Some say that the referendum is not about changing marriage but simply about extending marriage rights to others. I believe that marriage is linked with the family where mothers and fathers bring different, yet complementary gifts and strengths into a child's life. Marriage is not simply about a wedding ceremony or about two people being in love with each other.

A fundamental question we have to ask is why do humans exist as male and female? Is it simply an accident or a social construct? I do not believe so. There is a unique complementarity between men and women, male and female, rooted in the very nature of our humanity. Modern usage rightly demands that we talk of "her or she"! I believe that this complementarity belongs to the fundamental definition of marriage. The vast majority of States in Europe and worldwide interpret marriage in that sense.

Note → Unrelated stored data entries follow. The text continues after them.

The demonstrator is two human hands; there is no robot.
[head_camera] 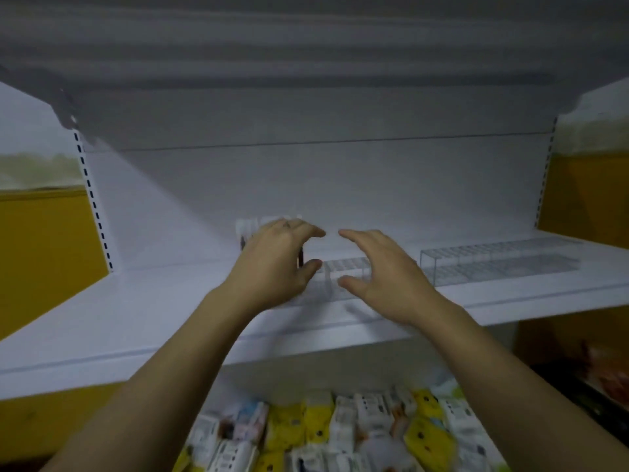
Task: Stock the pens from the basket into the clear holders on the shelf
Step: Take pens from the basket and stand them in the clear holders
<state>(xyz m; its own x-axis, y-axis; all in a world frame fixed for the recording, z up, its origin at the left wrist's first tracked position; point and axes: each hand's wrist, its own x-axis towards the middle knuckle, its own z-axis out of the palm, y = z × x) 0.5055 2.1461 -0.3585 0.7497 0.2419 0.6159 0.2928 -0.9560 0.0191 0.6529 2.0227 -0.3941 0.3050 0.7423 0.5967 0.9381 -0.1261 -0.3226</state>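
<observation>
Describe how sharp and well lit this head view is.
Head view: dim, bluish light; motion blur smears the left hand, right hand and the clear plastic grid holder; wide-angle lens bows the white metal shelf; yellow-and-white packets below are blurred.

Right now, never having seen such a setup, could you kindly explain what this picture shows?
There is no machine: a person wears a wide-angle camera on the head, so this one picture looks forward and down along both bare arms. The left hand and right hand reach onto a white shelf, either side of a small clear holder. A longer clear holder stands further right. The right hand is open and empty. A thin dark stick shows beside the left hand's thumb, perhaps a pen; blur hides whether it is held. Below the shelf lie yellow and white packets.
</observation>
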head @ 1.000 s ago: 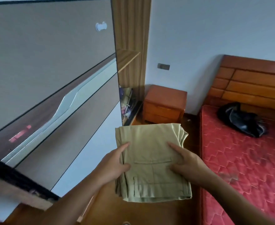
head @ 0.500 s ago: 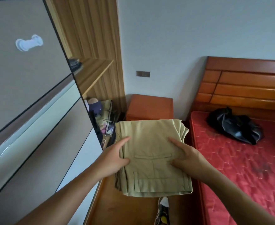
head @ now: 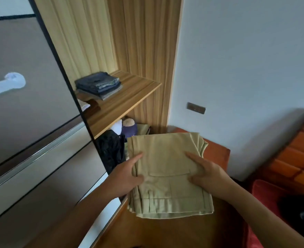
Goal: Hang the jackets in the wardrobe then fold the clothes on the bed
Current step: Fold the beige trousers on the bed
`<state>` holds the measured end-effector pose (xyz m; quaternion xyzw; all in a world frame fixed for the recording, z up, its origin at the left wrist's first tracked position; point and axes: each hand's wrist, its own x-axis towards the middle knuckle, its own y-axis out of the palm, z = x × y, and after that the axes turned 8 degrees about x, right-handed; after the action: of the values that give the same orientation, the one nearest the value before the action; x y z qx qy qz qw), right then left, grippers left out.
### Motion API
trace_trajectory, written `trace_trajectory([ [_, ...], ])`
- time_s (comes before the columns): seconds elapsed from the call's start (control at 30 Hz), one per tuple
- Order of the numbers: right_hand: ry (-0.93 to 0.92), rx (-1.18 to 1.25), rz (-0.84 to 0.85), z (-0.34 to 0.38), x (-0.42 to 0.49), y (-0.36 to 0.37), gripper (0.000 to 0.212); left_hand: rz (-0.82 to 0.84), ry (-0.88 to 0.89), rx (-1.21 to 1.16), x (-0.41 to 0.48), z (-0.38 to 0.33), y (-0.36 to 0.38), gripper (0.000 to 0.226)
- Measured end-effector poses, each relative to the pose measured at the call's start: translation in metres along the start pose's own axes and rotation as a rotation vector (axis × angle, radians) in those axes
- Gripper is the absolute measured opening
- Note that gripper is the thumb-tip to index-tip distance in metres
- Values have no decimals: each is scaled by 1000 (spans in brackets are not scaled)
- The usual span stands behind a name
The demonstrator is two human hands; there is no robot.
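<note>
Before wardrobe shelf (head: 129,94), folded khaki trousers (head: 165,156) level between grips: left hand (head: 126,178), right hand (head: 209,176) pinch opposite side edges.

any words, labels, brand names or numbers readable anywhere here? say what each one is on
No text can be read in this view.
folded khaki trousers: no tag or print shows on the visible side.
wall plate: tiny marks, too small to read.
stack of folded dark clothes on the wardrobe shelf: too blurred to show any label.

Right of shelf (head: 129,94) bare; dark folded stack (head: 99,85) at left; sliding door (head: 31,122) blocks farther left.
</note>
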<state>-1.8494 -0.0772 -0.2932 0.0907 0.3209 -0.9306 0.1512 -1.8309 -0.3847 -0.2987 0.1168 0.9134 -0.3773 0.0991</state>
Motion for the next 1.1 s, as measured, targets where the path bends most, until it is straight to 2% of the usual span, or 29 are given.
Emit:
trace_trajectory([
  [0.2,-74,33,103,13,152,-27,77,-106,-90,-26,101,10,-35,75],
  [0.5,-360,-53,183,62,342,-59,76,-249,-172,-85,236,12,-105,74],
  [0.67,-295,-222,269,114,447,-64,84,-377,-251,-67,296,18,-141,77],
  [0.83,-392,-351,324,170,542,-49,86,-492,-356,-107,345,38,-184,83],
  [1.1,-466,-123,447,249,674,-28,76,-678,-425,-114,428,57,-254,70],
])
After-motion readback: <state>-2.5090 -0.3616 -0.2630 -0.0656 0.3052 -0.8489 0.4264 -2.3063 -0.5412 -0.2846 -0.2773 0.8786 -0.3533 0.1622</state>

Others say that the referendum is just about civil marriage and not about religious marriage. What happens in Church, we are told, will not change. No politician can promise that. For Irish civil and constitutional law, what takes place at a wedding in Church is a civil marriage, albeit celebrated within a religious ceremony. It is a civil marriage subject to all the laws regarding civil marriage and it is not within the power of today's politicians to determine how it will be interpreted tomorrow. It is something which will belong exclusively to the courts who alone interpret the Constitution. And we simply cannot know.

Some say that the change will not affect those who do not agree with it. I believe that what is being proposed constitutes a fundamental change in the philosophic vision of marriage and the family and therefore of society and thus it affects and concerns every citizen. Marriage is important and we are being asked to change it.

Rights and social goods at times clash. I have said I will vote 'No', but that I am not totally happy at having to do so. A principled 'No' vote is not homophobic. My 'No' vote is not against gay and lesbian people. A 'No' vote leaves many issues unresolved which I would have preferred to see teased out differently.

What can we do better in our society to make our gay sons and daughters, brothers and sisters, and uncles and aunts and friends feel that they fully belong and are not somehow "less". How can we change that without changing marriage? Even if we change marriage, will we really achieve that? I fear we might not.

For me, marriage matters and I urge you to reflect very carefully before attempting to change it.